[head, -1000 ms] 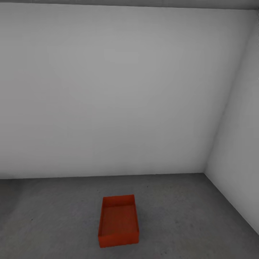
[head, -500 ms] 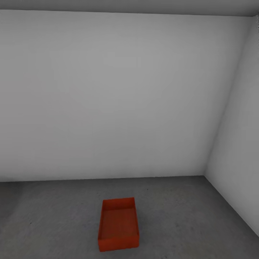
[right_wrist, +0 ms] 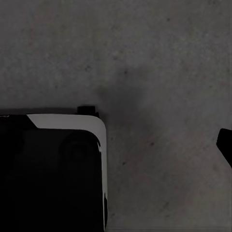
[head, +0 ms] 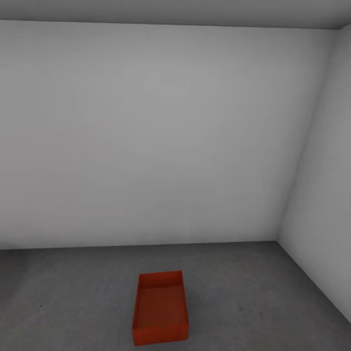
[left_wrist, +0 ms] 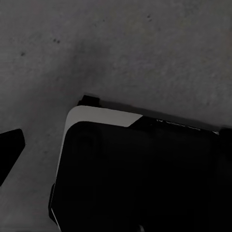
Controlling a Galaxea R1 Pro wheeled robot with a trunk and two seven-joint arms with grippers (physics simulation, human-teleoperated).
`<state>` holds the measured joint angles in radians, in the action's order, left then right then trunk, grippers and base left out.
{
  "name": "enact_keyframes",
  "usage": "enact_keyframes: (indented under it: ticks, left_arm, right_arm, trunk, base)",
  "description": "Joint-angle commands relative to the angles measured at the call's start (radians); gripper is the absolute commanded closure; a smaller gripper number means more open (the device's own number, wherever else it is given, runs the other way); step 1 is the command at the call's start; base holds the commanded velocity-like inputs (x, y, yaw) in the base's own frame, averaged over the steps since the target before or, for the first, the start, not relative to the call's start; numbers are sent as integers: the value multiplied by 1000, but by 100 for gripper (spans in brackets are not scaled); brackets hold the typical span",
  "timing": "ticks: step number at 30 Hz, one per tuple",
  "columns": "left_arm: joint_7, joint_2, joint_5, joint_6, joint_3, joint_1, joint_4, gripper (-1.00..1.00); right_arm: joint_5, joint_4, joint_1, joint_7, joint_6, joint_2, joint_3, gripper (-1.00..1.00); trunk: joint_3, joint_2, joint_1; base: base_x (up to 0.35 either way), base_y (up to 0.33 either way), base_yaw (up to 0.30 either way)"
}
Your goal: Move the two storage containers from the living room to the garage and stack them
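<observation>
From the head we see one orange-red storage container [head: 161,308] sitting open-side up on the garage's concrete floor [head: 253,297] near the corner of the white walls [head: 161,131], while each wrist view gives us dark robot bodywork [left_wrist: 140,176] over that floor, so we cannot tell either end effector's opening.
</observation>
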<state>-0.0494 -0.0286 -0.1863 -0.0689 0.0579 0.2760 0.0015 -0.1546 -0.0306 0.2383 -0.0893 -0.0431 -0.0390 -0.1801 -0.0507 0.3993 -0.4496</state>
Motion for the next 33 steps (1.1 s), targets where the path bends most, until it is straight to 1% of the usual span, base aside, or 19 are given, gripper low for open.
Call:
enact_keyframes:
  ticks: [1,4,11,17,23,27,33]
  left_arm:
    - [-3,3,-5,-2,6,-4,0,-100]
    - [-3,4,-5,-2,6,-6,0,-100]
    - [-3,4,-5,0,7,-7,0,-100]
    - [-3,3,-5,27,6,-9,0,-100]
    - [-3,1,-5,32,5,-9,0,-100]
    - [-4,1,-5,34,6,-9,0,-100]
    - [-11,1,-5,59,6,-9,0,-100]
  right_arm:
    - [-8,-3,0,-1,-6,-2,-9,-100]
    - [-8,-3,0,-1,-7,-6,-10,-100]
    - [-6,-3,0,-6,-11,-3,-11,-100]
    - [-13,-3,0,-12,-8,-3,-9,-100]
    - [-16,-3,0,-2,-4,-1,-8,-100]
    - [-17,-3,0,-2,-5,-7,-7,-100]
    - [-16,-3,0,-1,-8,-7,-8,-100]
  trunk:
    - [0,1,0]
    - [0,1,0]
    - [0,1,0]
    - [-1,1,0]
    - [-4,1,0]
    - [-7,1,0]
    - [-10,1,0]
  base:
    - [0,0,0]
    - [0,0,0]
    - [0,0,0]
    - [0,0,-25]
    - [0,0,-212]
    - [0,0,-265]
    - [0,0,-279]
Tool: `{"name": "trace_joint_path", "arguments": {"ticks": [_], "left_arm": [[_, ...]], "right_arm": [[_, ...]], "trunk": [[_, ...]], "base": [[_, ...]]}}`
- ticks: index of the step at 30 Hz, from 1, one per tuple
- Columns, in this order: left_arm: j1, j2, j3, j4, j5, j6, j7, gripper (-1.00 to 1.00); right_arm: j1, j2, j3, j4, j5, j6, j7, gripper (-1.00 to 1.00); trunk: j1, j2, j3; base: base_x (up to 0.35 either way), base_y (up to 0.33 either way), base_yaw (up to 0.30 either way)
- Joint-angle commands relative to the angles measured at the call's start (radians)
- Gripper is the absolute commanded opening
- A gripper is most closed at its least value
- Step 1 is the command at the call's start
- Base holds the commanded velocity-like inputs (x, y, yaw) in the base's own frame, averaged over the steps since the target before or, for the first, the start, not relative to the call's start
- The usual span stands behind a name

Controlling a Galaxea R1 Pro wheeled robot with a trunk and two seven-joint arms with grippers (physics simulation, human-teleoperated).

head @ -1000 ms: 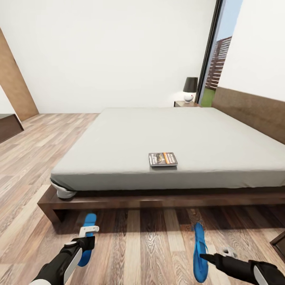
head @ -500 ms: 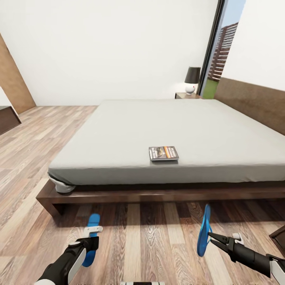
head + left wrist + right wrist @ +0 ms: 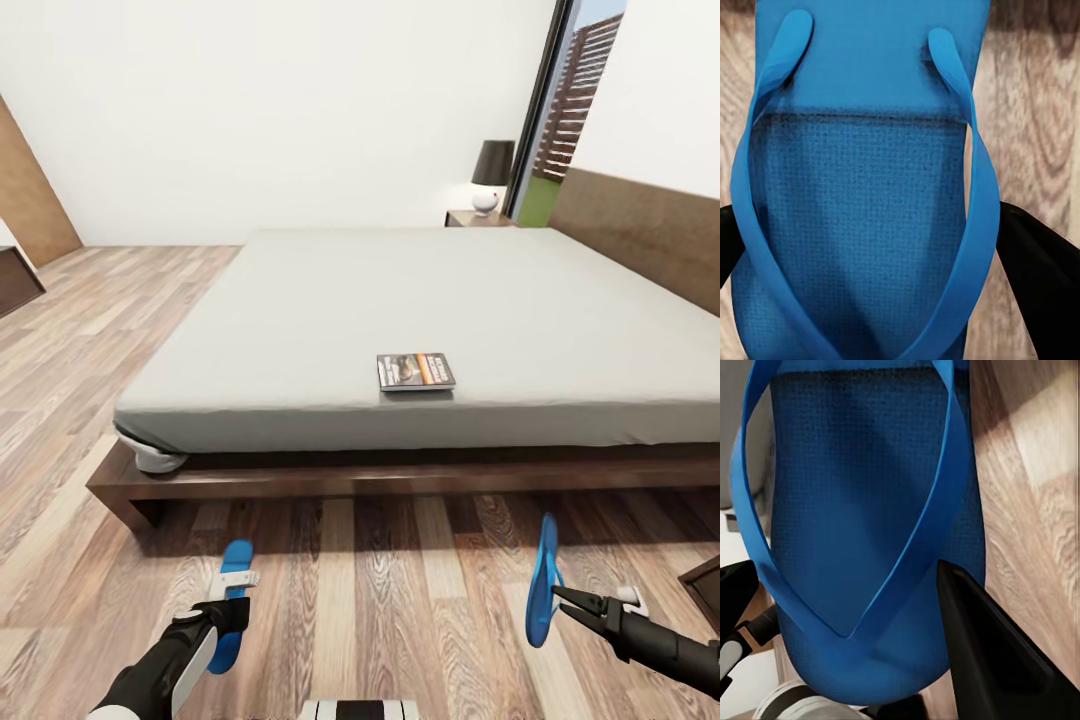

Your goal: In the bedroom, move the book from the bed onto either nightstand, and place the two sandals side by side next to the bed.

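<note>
Head view, book: the book (image 3: 416,371) lies flat on the bed (image 3: 300,330), near the front edge, at about 12 o'clock from the robot; this step is not yet done.
Head view, nightstand: a nightstand (image 3: 478,218) with a lamp (image 3: 491,175) stands at 1 o'clock, beyond the far corner of the bed.
Head view, left: the left hand (image 3: 232,583) is clamped on the left sandal (image 3: 229,604) at 7 o'clock, over the floor (image 3: 380,590).
Head view, right: the right hand (image 3: 562,597) grips the right sandal (image 3: 543,580) at 5 o'clock, turned on its edge.
Left wrist view: its sandal (image 3: 862,195) sits between the dark fingers (image 3: 1042,277), which close on its sides.
Right wrist view: its sandal (image 3: 862,532) is pinched by one dark finger (image 3: 982,652).
Progress: both sandals are in the hands, well apart; placing them side by side remains, I judge, and after that the book.
</note>
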Motion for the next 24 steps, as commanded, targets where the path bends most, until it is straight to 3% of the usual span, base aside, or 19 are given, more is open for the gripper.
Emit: {"name": "trace_joint_path", "arguments": {"ticks": [1,24], "left_arm": [[0.000,0.002,-0.008,-0.002,0.010,0.005,0.007,-1.00],[0.000,0.000,-0.009,-0.004,0.010,0.005,0.008,-1.00]], "right_arm": [[0.000,0.000,-0.001,0.000,-0.004,0.007,-0.004,-1.00],[0.000,0.003,-0.001,0.000,0.002,-0.002,-0.009,-1.00]], "trunk": [[0.000,-0.001,-0.005],[0.011,-0.006,-0.094]], "base": [[0.000,0.000,0.000],[0.000,0.000,0.000]]}}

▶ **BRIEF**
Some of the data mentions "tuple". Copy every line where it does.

▶ **EXERCISE RESPONSE**
  "timing": "ticks: step number at 30 Hz, one per tuple",
- ticks: index of the step at 30 Hz, from 1, one per tuple

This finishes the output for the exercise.